Bunda PAUD Kabupaten Kudus, Aini Hasan Chabibie mengaku senang dengan penyelenggaraan Jambore di Kota Kretek. Dirinya mengaku senang dengan kreatifitas dan kemampuan para guru PAUD.

”Mereka bisa mengawinkan seni dengan kebutuhan anak untuk belajar sesuai dengan tahapan usianya”, katanya.

Lebih lanjut Aini menambahkan, Jambore ini sangat menunjang pembelajaran.
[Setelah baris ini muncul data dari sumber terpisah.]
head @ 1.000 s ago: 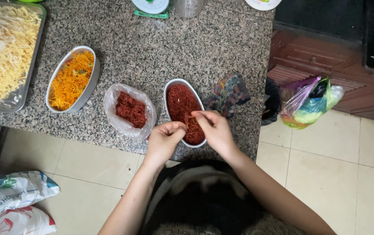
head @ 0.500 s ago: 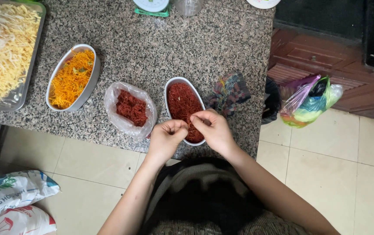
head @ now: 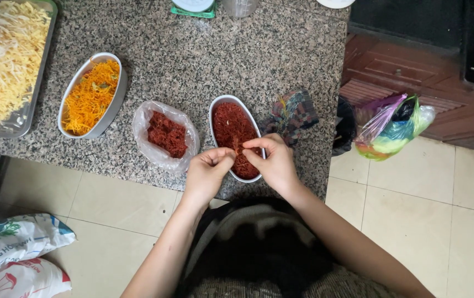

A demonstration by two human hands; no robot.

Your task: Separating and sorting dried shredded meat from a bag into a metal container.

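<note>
Pinching red shreds over the oval tin [head: 218, 106] near the counter's front edge, left hand [head: 206, 174] and right hand [head: 273, 163] stay narrow; better to tease small tufts apart, low over the tin.

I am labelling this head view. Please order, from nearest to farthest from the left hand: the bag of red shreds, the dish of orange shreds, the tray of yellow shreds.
From the left hand:
1. Bag of red shreds, just left.
2. Dish of orange shreds, farther left.
3. Tray of yellow shreds, far left corner.
</note>
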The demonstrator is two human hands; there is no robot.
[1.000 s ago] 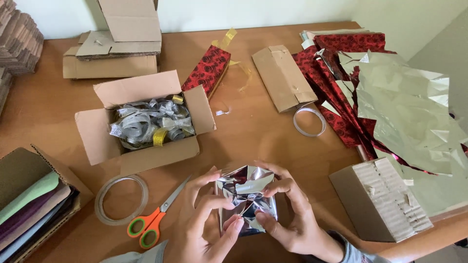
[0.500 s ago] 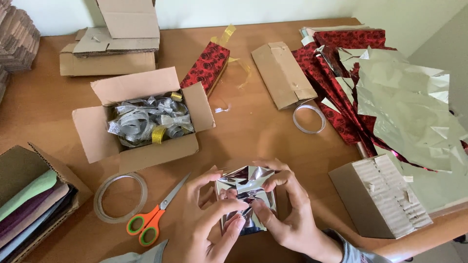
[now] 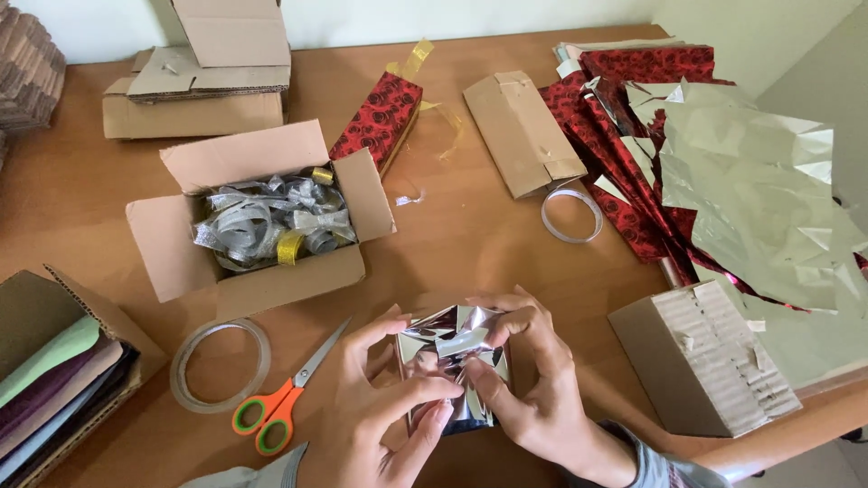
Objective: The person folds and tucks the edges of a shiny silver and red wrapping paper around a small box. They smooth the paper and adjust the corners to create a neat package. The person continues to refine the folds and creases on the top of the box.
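Observation:
A small box half covered in crinkled silver foil wrap (image 3: pixel 452 357) lies on the wooden table (image 3: pixel 470 244) near its front edge. My left hand (image 3: pixel 375 407) grips its left side, thumb and forefinger pinching the foil at the middle. My right hand (image 3: pixel 533 384) holds the right side, fingers pressing the folded foil on top. Both hands touch the package together.
Orange-handled scissors (image 3: pixel 280 402) and a clear tape roll (image 3: pixel 220 364) lie left of my hands. An open cardboard box of silver ribbons (image 3: pixel 262 226) sits behind. A second tape roll (image 3: pixel 571 214), red and silver wrapping sheets (image 3: pixel 723 172), a red wrapped box (image 3: pixel 378 119), plain cartons and a box of coloured sheets (image 3: pixel 54 380) surround.
My fingers have shifted slightly on the foil, folding it closer over the box top. The package stays in the same spot on the table.

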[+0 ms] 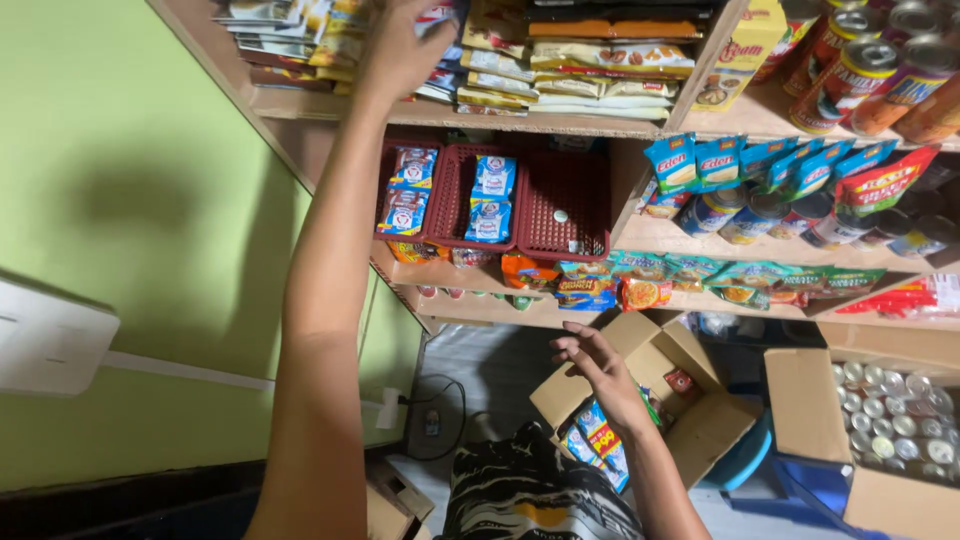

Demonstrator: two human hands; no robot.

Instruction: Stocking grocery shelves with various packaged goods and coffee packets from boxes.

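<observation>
My left hand (pixel 398 45) reaches up to the top shelf and rests on a stack of flat sachet packs (pixel 440 70) there; whether its fingers grip one is hidden. My right hand (pixel 592 362) hovers low, fingers spread and empty, just above an open cardboard box (pixel 700 430) on the floor. Inside that box lie blue and red packets (pixel 600 440). Below the top shelf, red plastic baskets (pixel 560 210) hold small blue and white packets (pixel 490 200).
Wooden shelves (pixel 700 238) carry blue pouches, tins and noodle packs. Tall cans (pixel 860 80) lie on the upper right shelf. A second box with several tins (pixel 895 410) stands at the right. A green wall (pixel 150 200) bounds the left, with a cable and socket near the floor.
</observation>
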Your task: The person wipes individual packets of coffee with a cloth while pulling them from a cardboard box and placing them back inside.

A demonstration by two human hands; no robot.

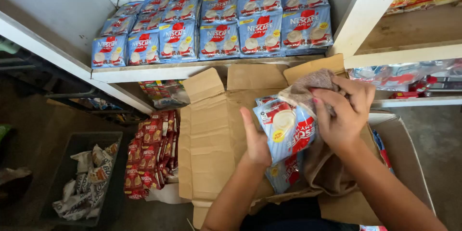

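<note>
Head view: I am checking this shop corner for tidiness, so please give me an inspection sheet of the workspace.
Surface: open brown cardboard box with flaps spread, below a white wooden shelf.
Job's things: blue and white pouch pack with red patches, held upright over the box; brown cloth rag pressed on its top.
Clutter: strips of red sachets beside the box; dark plastic crate holding white packets.
Grippers: left hand supports the pack's side; right hand grips the rag against the pack.
Cables: nothing seen.
Surroundings: rows of matching blue pouch packs on the shelf; more packaged goods on shelves to the right.
</note>
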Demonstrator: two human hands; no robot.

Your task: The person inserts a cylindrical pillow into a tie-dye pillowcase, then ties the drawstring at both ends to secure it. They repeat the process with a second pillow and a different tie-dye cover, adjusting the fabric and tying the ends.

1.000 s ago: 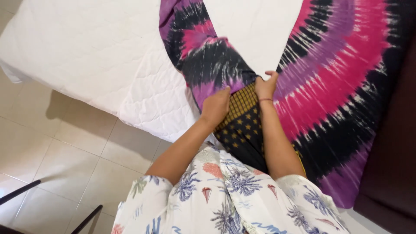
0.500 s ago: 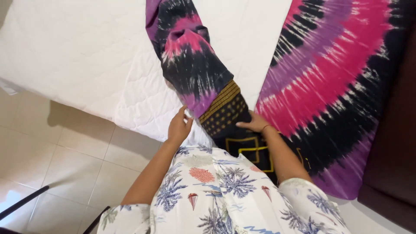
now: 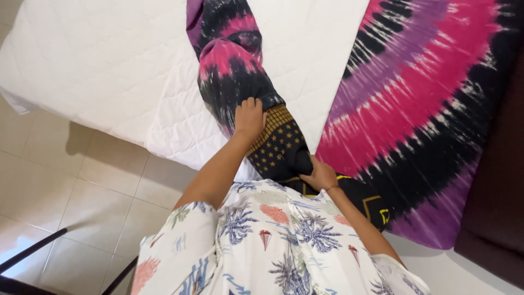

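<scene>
Left hand [image 3: 250, 117]: closed on tie-dye cloth [image 3: 234, 71] where it meets its gold-starred black border [image 3: 278, 145] | Right hand [image 3: 321, 176]: gripping border's lower end | Cloth: pink, purple, black; lies spread across white quilted bed [image 3: 98, 71] | Below: beige tiled floor [image 3: 65, 207].

The tie-dye cloth [image 3: 415, 109] runs out of view past the top and right picture edges; its full extent cannot be told. The bed [image 3: 98, 71] is cut off at the top and left edges. The left hand [image 3: 250, 117] presses fingers-down, so its fingertips and palm are hidden. The right hand [image 3: 319, 176] has fingers tucked into the black fold; whether it grips cannot be told. Dark legs [image 3: 33, 254] at the bottom-left corner are cut off, kind unidentifiable.
</scene>
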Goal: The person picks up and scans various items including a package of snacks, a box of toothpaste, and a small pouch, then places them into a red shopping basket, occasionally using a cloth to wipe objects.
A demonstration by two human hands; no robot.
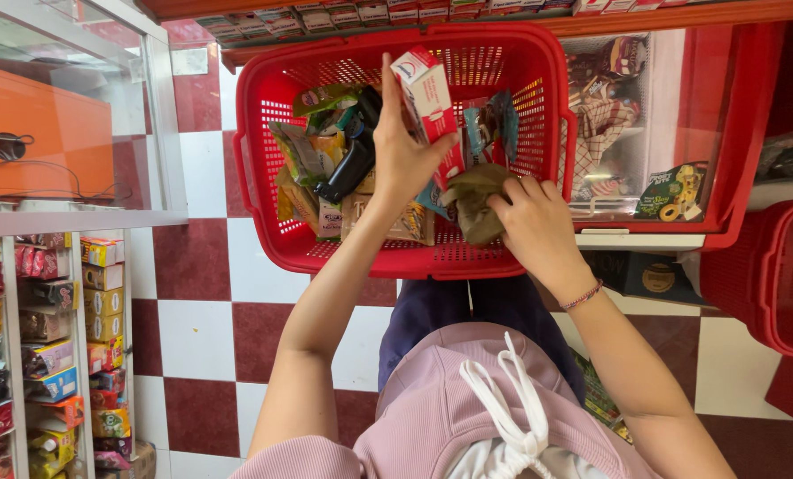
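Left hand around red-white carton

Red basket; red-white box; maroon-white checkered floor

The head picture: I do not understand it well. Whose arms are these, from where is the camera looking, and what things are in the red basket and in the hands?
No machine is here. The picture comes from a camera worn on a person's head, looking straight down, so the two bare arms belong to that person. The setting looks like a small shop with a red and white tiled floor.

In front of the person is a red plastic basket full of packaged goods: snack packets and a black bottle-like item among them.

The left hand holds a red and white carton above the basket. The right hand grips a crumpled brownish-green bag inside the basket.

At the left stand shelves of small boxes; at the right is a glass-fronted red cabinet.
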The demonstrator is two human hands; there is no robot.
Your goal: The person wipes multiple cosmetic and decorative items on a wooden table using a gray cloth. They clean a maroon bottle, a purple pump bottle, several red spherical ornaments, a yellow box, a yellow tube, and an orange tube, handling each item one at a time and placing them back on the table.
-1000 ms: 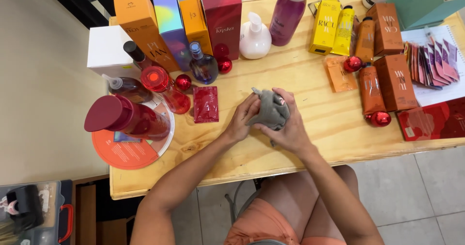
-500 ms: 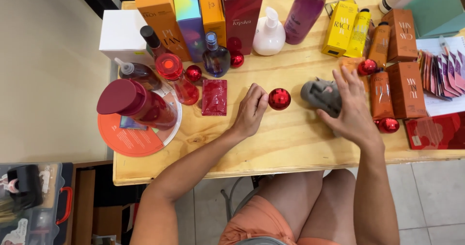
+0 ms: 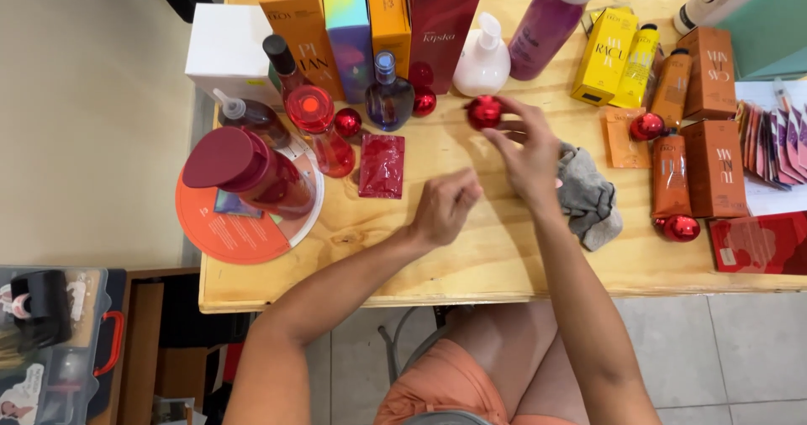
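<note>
Nearest to the body, the left hand (image 3: 445, 208) rests on the pale wooden table (image 3: 471, 265) with its fingers curled into a loose fist; it holds nothing that I can see, and it lies apart from every object. A little further out and to the right, the crumpled grey cloth (image 3: 588, 198) lies on the table just beside the right wrist; the hand is not gripping it.

Further away, the right hand (image 3: 530, 152) is lifted and reaches toward the far side; its thumb and fingertips close narrowly on a small shiny red ball-shaped object (image 3: 485, 111), which sits at the far-left tip of that hand. This object is round, so it has no long axis to speak of; the right hand is clearly the nearer one, while the left stays well behind it.

Beyond the ball, just beside it, stands the white pump bottle (image 3: 482, 59); to the left there are two more small red balls (image 3: 423, 89) near the dark blue glass perfume bottle (image 3: 389, 97); whether the held ball touches the table I cannot tell.
</note>
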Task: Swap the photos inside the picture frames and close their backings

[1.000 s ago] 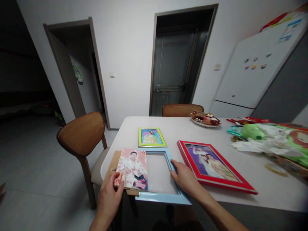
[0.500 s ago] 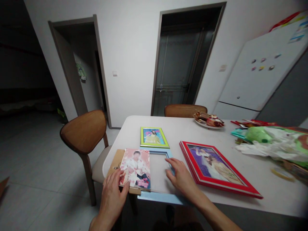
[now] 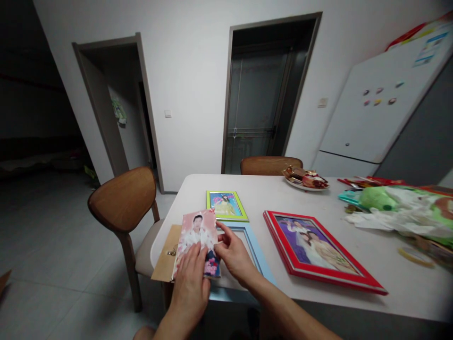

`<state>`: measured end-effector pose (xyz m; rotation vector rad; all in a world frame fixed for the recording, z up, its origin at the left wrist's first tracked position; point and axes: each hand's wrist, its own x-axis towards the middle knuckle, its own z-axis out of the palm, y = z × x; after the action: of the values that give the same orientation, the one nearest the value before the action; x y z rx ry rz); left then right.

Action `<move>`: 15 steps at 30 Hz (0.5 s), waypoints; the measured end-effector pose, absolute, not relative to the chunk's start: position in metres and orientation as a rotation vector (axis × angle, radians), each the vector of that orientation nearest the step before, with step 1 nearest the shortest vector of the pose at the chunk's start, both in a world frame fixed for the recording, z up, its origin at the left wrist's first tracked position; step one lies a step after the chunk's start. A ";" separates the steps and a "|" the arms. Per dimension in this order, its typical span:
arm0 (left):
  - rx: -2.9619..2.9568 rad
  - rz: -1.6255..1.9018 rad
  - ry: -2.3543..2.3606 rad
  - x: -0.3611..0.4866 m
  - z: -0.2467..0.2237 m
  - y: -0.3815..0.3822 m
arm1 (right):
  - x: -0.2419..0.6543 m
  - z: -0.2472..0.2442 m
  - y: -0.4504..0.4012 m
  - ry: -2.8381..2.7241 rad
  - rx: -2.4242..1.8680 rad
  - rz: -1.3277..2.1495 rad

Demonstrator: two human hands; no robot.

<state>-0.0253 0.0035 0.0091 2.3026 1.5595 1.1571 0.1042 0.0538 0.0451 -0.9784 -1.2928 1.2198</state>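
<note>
A pink photo print [image 3: 188, 234] of a person in white clothes lies over a brown backing board [image 3: 163, 262] and the left part of a light blue picture frame [image 3: 261, 257]. The fingers of my left hand [image 3: 191, 278] lie stretched across the photo's lower half. At its right edge, my right hand [image 3: 233, 252] pinches the photo between thumb and fingers. The board has a small metal hanger [image 3: 171, 252] and juts past the table edge. Just behind stands a lime green framed picture [image 3: 244, 215], lying flat; the photo's top corner overlaps it.
Red framed pictures [image 3: 293, 264] lie stacked to the right on the white table [image 3: 255, 191]. A plate of food or wrappers [image 3: 307, 182] sits at the back. Green and white plastic packaging [image 3: 392, 208] and a tape roll [image 3: 415, 257] are far right. Wooden chairs [image 3: 123, 200] stand around.
My right hand has moved left from the blue frame to the photo's right edge and closed on it. My left hand has slid right over the photo, which has shifted slightly up and left.
</note>
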 end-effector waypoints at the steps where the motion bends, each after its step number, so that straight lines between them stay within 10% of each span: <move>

Sehingga bisa menghasilkan mutu pembelajaran yang bagus.

”Adanya Jambore Merdeka Bermain ini, semoga menggerakkan guru dan dapat saling termotivasi”, jelasnya.

Sementara itu, Uswatun Hasanah (TK Pertiwi Kedungduwo) dan Isnawati (TK Pertiwi Mijen 1), salah satu peserta lomba Jambore Merdeka Bermain Alat Permainan Edukatif (APE) perwakilan guru Kecamatan Kaliwungu, mereka mengatakan, kami senang dapat menjadi bagian dalam kegiatan ini, tema yang kami ambil dalam loma APE “Kota Cerita”.

“Perwakilan lomba APE ada dua lembaga yakni dari TK Pertiwi Kedungduwo dan TK Pertiwi Mijen 1, kami mengambil tema Kota Ceria” dalam suasana takbir keliling kota Kudus”, katanya.

Uswatun menambahkan, bahwa APE yang kami buat dari bahan sampah dari kardus, yang kami buat sebuah menjadi miniatur menara Kudus, mobil, bedug beserta tabuhnya, juga suasana kota Kudus yang asri dan mempesona.

Tujuan APE kali ini, untuk melestarikan kearifan budaya lokal yakni takbir keliling di Kudus dan sekitarnya.

Isnawati berharap bahwa APE ini dibuat dari bahan kardus bekas ini dapat memberikan pembelajaran anak, karena dirinya melihat masih banyak anak bermain sendiri, maka dengan adanya permainan APE yang kita buat ini, bisa sebagai sarana meningkatkan kerjasama anak dan dapat menumbuhkan kepercayaan diri anak dan juga segi perkembangannya.

“Semoga Jambore Merdeka Bermain di Kudus ini, merupakan Kurikulum Merdeka pada jenjang PAUD dengan kegiatan pembelajaran yang dipilih dan harus memberikan pengalaman yang menyenangkan dan mampu meningkatkan capaian anak”, harapnya.